— Aim of the task —
Copy each line of the records that contains the word "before".

— Source material —
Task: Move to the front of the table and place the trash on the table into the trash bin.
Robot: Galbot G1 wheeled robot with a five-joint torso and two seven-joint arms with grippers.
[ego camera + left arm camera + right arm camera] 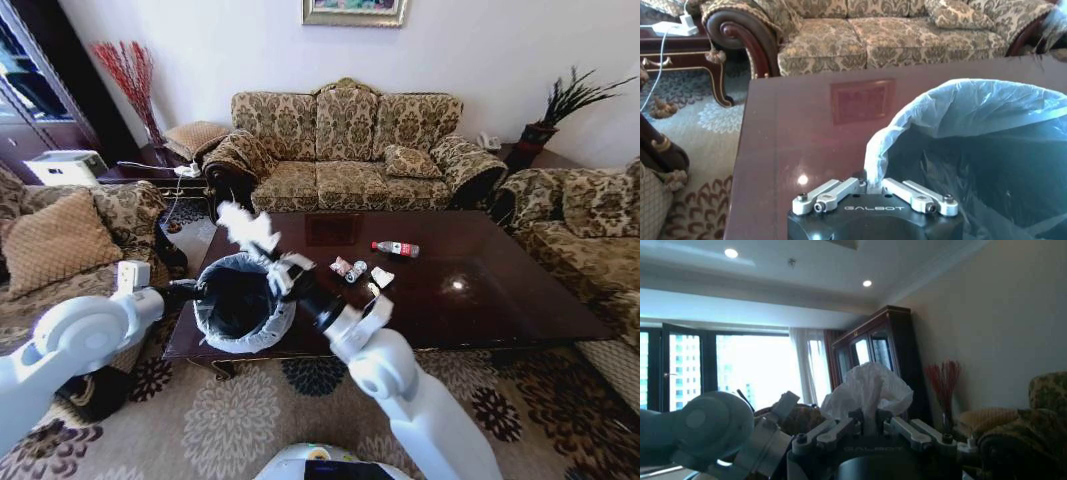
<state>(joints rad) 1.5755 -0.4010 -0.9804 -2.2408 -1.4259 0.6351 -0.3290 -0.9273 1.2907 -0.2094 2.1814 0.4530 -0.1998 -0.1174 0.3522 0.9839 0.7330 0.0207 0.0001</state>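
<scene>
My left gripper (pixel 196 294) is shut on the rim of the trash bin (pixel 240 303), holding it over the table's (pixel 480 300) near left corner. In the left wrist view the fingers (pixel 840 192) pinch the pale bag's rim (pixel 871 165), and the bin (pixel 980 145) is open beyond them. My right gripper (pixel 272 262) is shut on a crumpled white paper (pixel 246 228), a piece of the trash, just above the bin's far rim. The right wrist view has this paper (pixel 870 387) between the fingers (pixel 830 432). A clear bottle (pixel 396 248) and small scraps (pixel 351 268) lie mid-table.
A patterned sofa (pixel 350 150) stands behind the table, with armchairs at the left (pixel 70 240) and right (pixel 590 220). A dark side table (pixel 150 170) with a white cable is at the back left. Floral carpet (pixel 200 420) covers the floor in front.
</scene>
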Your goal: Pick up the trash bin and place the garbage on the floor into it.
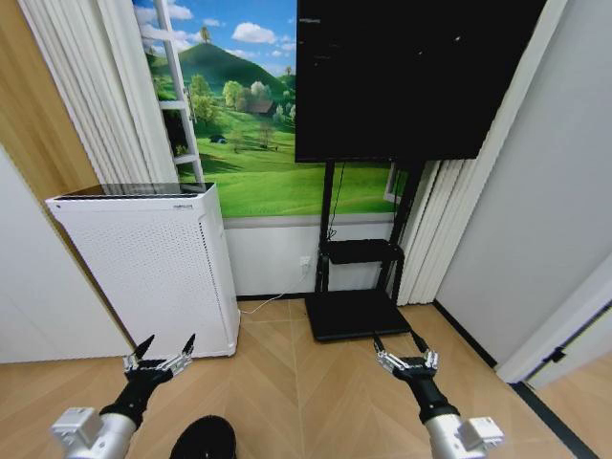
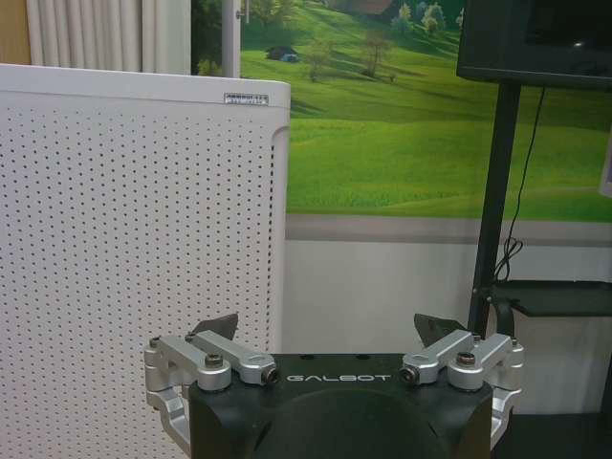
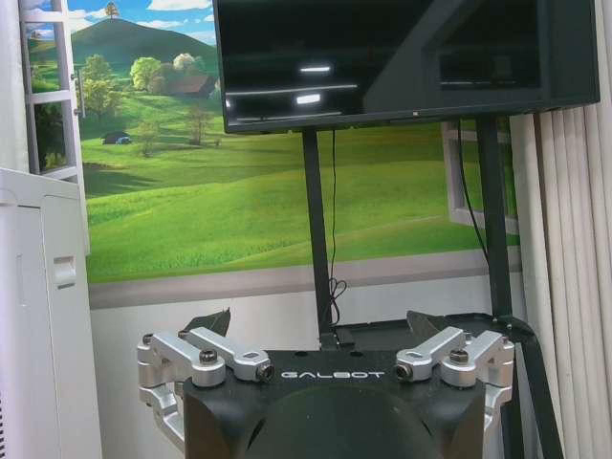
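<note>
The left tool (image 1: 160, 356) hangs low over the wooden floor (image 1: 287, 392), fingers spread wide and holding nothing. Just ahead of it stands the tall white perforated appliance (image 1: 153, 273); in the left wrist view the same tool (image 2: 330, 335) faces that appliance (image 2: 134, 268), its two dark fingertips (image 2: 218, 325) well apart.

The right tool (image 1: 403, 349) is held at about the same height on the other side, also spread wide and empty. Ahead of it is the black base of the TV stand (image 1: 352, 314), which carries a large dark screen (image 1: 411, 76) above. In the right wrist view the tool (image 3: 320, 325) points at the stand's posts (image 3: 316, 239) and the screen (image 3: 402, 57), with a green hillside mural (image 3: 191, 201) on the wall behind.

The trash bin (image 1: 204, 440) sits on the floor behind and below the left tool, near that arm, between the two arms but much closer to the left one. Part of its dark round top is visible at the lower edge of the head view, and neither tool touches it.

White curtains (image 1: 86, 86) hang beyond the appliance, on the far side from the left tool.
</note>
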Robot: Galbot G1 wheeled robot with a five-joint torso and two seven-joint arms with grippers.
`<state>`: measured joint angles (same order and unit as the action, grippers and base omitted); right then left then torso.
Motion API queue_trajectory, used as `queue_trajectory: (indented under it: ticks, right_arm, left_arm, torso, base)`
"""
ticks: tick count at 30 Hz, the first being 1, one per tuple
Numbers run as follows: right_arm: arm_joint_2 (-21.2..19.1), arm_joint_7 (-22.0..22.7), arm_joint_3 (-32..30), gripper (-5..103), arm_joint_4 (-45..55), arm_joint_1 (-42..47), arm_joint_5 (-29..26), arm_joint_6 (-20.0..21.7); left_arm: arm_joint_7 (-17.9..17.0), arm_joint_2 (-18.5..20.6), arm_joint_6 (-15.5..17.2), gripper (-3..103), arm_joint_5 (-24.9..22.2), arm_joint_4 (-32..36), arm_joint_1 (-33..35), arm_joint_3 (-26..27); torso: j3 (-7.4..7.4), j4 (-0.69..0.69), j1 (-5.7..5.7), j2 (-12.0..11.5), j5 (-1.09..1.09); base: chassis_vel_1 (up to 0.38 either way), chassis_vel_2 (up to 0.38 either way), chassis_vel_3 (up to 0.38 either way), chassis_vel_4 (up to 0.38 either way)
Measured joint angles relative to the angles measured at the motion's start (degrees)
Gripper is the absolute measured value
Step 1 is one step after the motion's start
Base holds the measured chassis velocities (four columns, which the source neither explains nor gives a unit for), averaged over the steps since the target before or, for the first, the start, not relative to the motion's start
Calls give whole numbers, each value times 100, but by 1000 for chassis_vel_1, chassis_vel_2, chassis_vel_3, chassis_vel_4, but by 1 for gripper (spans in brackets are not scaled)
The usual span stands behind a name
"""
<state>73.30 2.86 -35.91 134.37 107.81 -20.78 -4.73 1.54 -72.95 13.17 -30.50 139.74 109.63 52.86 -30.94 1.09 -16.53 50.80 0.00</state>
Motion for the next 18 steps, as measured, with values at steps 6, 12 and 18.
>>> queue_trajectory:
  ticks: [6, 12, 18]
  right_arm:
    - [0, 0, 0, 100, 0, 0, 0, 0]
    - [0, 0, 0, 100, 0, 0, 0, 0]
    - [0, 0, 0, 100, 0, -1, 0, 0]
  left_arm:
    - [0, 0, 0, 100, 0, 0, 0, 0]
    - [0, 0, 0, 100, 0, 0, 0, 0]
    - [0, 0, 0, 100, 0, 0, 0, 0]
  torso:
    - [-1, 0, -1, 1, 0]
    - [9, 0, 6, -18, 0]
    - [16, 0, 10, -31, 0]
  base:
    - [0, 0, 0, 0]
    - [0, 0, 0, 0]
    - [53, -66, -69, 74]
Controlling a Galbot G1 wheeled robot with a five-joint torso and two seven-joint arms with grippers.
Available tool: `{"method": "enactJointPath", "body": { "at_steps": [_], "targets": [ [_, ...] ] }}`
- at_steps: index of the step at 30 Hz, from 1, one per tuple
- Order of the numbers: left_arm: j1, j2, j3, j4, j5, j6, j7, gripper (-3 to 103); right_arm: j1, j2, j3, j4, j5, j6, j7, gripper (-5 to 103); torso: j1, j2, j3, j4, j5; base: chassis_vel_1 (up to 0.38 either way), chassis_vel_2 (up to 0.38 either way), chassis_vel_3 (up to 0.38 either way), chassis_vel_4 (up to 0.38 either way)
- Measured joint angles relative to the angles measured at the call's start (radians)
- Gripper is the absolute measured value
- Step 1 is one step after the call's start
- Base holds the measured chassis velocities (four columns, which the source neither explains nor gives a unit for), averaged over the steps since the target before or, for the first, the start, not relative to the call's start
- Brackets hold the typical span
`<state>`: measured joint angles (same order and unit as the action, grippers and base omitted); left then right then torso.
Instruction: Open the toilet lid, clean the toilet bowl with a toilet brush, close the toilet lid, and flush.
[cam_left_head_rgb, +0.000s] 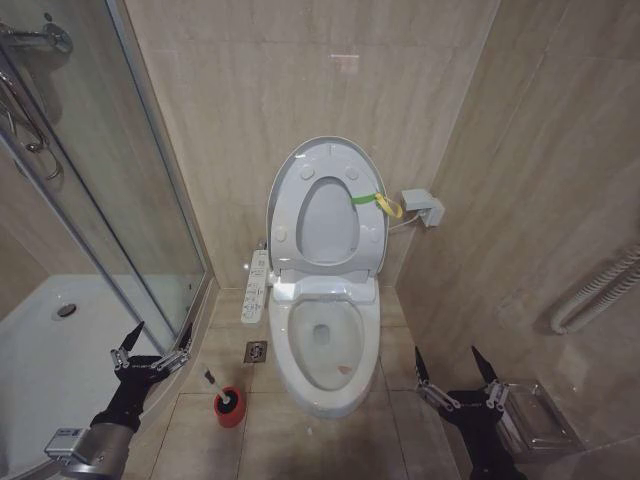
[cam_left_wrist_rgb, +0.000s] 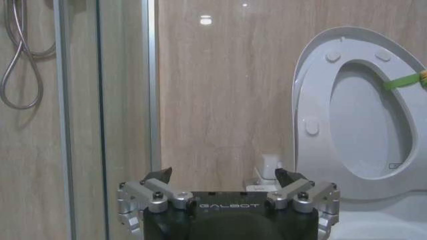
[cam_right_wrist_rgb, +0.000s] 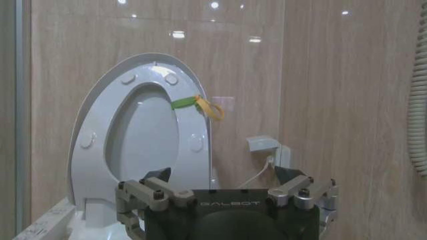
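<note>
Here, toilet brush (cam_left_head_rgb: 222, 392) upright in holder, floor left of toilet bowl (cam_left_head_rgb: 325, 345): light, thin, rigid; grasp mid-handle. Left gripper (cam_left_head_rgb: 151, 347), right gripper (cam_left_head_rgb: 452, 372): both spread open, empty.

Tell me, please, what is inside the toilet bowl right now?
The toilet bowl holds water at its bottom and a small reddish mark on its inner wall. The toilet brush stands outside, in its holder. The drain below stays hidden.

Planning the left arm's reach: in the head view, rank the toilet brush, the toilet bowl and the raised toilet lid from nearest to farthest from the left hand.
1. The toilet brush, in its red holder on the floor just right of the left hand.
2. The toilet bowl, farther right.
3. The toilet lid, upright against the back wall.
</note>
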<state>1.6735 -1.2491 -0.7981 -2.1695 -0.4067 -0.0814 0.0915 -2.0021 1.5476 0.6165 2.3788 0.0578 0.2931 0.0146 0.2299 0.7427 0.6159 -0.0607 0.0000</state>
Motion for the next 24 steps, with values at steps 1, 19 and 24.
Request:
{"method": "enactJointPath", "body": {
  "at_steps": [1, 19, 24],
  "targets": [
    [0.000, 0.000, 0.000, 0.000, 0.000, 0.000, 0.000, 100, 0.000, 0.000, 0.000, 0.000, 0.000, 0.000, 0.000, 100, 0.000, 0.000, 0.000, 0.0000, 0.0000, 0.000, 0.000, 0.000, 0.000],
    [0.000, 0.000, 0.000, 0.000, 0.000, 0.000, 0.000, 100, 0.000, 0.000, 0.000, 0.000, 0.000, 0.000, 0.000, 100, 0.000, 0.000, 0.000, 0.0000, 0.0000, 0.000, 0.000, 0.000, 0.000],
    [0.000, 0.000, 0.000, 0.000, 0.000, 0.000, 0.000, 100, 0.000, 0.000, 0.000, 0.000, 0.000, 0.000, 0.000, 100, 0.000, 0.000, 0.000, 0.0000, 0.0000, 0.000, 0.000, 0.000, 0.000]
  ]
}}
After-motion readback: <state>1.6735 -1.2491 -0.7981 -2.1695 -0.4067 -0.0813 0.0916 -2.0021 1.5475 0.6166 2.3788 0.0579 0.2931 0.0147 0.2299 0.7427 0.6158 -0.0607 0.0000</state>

— The completed task —
Base holds the measured chassis velocities (four columns, which the source neither explains nor gives a unit for), averaged over the steps since the target before or, for the first, the start, not relative to the motion's start
- Base holds the measured chassis velocities (four columns, which the source neither explains nor gives a unit for), averaged over the steps since the target before or, for the first, the start, not relative to the call's start

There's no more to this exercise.